Des cellules cérébrales intactes dans le crâne d'un homme tué dans l'éruption du Vésuve il y a 2000 ans

Les cellules du cerveau d’un jeune homme mort il y a près de 2000 ans dans l’éruption du Vésuve ont été retrouvées intactes par une équipe de chercheurs en Italie.

Les experts étudiaient des restes découverts pour la première fois dans les années 1960 à Herculanum, une ville ensevelie par les cendres lors de l’éruption volcanique de 79 après JC. La victime, retrouvée allongée face contre terre sur un lit en bois dans un bâtiment qui aurait été consacré au culte de l’empereur Auguste, avait environ 25 ans au moment de sa mort, selon les chercheurs.

Pier Paolo Petrone, un anthropologue médico-légal à l’Université de Naples Federico II qui a dirigé la recherche, a déclaré à CNN que le projet avait commencé quand il avait vu "un matériau vitreux briller de l’intérieur du crâne" alors qu’il travaillait près du squelette en 2018. Dans un article publié plus tôt cette année dans le New England Journal of Medicine, Petrone et ses collègues explique que cette matière brillante était causée par la vitrification du cerveau de la victime en raison d’une chaleur intense suivie d’un refroidissement rapide.

"Les résultats de notre étude montrent que le processus de vitrification survenu à Herculanum, unique en son genre, a gelé les structures neuronales de cette victime, les préservant intactes jusqu’à aujourd’hui"

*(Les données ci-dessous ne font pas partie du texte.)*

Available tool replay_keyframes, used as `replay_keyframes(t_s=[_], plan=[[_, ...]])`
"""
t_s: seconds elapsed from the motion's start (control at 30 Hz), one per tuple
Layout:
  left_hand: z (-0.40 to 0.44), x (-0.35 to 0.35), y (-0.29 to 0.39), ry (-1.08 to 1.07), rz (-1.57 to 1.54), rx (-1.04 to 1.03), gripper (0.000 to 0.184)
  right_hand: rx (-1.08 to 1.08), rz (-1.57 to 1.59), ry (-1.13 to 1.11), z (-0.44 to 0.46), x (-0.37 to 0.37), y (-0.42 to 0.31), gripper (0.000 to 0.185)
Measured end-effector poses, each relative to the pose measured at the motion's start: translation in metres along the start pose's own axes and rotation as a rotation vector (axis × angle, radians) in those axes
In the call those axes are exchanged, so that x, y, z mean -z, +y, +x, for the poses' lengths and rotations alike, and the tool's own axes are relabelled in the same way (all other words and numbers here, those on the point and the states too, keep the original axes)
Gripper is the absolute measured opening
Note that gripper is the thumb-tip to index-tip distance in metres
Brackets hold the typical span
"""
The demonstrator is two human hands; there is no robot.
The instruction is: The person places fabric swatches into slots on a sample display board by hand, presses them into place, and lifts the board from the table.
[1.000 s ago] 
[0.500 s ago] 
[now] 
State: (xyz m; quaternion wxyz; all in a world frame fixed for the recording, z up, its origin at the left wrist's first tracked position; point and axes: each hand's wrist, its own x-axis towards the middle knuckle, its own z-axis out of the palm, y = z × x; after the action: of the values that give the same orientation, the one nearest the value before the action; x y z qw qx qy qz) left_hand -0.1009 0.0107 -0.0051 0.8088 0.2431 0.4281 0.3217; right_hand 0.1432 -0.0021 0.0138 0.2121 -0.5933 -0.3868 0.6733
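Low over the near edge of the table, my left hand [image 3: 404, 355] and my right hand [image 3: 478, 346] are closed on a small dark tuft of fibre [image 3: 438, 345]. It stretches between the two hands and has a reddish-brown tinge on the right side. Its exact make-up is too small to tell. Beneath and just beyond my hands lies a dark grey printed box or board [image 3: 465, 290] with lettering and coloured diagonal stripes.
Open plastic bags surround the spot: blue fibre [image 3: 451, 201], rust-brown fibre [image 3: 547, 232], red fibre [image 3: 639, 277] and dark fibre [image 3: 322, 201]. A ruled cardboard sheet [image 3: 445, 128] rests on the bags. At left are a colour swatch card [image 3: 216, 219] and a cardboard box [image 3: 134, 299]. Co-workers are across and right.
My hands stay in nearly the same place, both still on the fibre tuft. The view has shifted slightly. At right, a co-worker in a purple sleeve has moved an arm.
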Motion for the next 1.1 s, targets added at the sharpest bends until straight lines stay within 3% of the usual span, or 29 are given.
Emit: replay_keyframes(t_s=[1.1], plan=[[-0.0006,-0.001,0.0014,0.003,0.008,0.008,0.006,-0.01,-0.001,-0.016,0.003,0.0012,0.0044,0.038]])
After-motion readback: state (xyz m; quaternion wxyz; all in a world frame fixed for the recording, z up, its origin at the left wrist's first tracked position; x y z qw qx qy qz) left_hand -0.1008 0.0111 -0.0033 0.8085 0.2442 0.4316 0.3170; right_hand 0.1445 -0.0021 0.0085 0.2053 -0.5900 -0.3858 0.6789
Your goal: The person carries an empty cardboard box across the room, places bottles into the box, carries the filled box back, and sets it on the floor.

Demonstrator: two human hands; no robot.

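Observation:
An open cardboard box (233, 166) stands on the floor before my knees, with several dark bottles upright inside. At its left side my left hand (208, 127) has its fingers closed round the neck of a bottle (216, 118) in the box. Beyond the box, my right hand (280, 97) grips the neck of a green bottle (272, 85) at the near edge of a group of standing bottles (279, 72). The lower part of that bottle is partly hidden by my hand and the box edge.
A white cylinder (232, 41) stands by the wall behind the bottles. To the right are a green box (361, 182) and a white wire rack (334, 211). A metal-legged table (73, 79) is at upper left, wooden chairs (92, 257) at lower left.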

Expliquant le processus, Petrone a déclaré : "Le cerveau exposé aux cendres volcaniques chaudes doit d’abord s’être liquéfié puis immédiatement transformé en un matériau vitreux en même temps que les cendres volcaniques refroidissaient rapidement." Après des analyses au microscope électronique, l’équipe a trouvé des cellules dans le cerveau vitrifié, qui étaient "incroyablement bien conservées avec une résolution impossible à trouver ailleurs", selon Petrone. Les chercheurs ont également trouvé des cellules nerveuses intactes dans la moelle épinière, qui, comme le cerveau, avaient été vitrifiées. Ces dernières découvertes ont été publiées dans la revue américaine PLOS One.

Guido Giordano, volcanologue à l’Université Roma Tre qui a travaillé sur l’étude, a déclaré à CNN que le bois carbonisé trouvé à côté du squelette avait permis aux chercheurs de conclure que le site avait atteint une température de plus de 500 degrés Celsius après l’éruption. De plus, la "perfection de conservation" grâce à la vitrification étant "totalement sans précédent", cette découverte se trouve être une aubaine pour les chercheurs. "Cela ouvre la voie à des études sur ces peuples anciens qui n’ont jamais été possibles", a-t-il déclaré.

Le but de l’équipe aujourd’hui est de comprendre ce processus de vitrification, en savoir plus sur les températures exactes auxquelles les victimes ont été exposées, le taux de refroidissement des cendres volcaniques, etc. Ils espèrent également analyser les protéines des restes et leurs gènes associés.